Velocity Reviews

Velocity Reviews (http://www.velocityreviews.com/forums/index.php)
-   Perl Misc (http://www.velocityreviews.com/forums/f67-perl-misc.html)
-   -   Pattern Matching on Case (http://www.velocityreviews.com/forums/t896677-pattern-matching-on-case.html)

DANIEL BURCH 02-19-2006 06:59 PM

Pattern Matching on Case
 
I have a file that apparently had html tags stripped out of it, or
something, but no space characters added to replace the tags so it ended up
with a lot of words run together like "ExplosionThis". In almost all cases
there is a lower case letter followed by an upper case letter. I am trying
to figure out a substitution statement that would separate them, but I'm not
sure what would work. Maybe something like

s/*[a-z][A-Z]*/*[a-z] [A-Z]*/g;

but I don't have a clue if that is even close to working or if it will give
me an "a" at the end and beginning of the words. Any help would be greatly
appreciated.



A. Sinan Unur 02-19-2006 07:11 PM

Re: Pattern Matching on Case
 
"DANIEL BURCH" <dburchm1@verizon.net> wrote in
news:Ge3Kf.3027$GQ.2625@trnddc03:

> I have a file that apparently had html tags stripped out of it, or
> something, but no space characters added to replace the tags so it
> ended up with a lot of words run together like "ExplosionThis". In
> almost all cases there is a lower case letter followed by an upper
> case letter. I am trying to figure out a substitution statement that
> would separate them, but I'm not sure what would work. Maybe
> something like
>
> s/*[a-z][A-Z]*/*[a-z] [A-Z]*/g;


I am curious: What do you think this does?

Here is a quick and dirty attempt based on your vague specification, and
nothing else.

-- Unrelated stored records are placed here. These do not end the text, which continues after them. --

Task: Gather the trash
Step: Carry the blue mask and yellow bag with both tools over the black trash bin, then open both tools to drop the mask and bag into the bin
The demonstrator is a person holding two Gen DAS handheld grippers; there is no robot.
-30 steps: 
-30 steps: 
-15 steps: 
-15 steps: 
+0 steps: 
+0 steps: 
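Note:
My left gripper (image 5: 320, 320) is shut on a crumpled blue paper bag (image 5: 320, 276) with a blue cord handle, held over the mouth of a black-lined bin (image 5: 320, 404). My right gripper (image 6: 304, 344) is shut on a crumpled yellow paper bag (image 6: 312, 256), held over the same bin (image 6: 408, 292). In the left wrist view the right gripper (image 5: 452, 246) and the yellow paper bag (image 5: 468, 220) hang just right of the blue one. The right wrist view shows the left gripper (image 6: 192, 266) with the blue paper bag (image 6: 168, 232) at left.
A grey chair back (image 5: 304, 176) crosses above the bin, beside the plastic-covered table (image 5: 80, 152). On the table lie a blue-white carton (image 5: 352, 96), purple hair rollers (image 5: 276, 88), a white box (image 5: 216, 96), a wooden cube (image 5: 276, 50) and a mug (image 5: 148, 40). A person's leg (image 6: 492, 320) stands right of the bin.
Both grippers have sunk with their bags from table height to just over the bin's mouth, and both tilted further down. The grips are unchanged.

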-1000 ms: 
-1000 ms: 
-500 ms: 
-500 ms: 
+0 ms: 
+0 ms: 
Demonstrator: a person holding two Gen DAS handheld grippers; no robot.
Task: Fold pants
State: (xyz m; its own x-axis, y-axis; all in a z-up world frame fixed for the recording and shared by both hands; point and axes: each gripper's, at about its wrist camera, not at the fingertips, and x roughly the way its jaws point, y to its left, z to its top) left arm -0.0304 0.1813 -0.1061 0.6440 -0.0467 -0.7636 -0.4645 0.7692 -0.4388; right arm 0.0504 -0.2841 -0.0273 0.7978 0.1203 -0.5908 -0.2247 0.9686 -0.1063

You might want to post some real code along with data
after reading the posting guidelines for this group.

#!/usr/bin/perl

use strict;
use warnings;

my $text;
{
local $/;
$text = <DATA>;
}

$text =~ s{\.\s+}{}g;

$text =~ s{([[:lower:]])([[:upper:]])}{$1\. $2}g;

print "$text\n";

__DATA__
I have a file that apparently had html tags stripped out of it,
or something, but no space characters added to replace the tags
so it ended up with a lot of words run together like "ExplosionThis."
In almost all cases there is a lower case letter followed by an
upper case letter. I am trying to figure out a substitution
statement that would separate them, but I'm not sure what would
work. Maybe something like

Notice the mess this makes of "ExplosionThis".

Sinan


--
A. Sinan Unur <1usa@llenroc.ude.invalid>
(reverse each component and remove .invalid for email address)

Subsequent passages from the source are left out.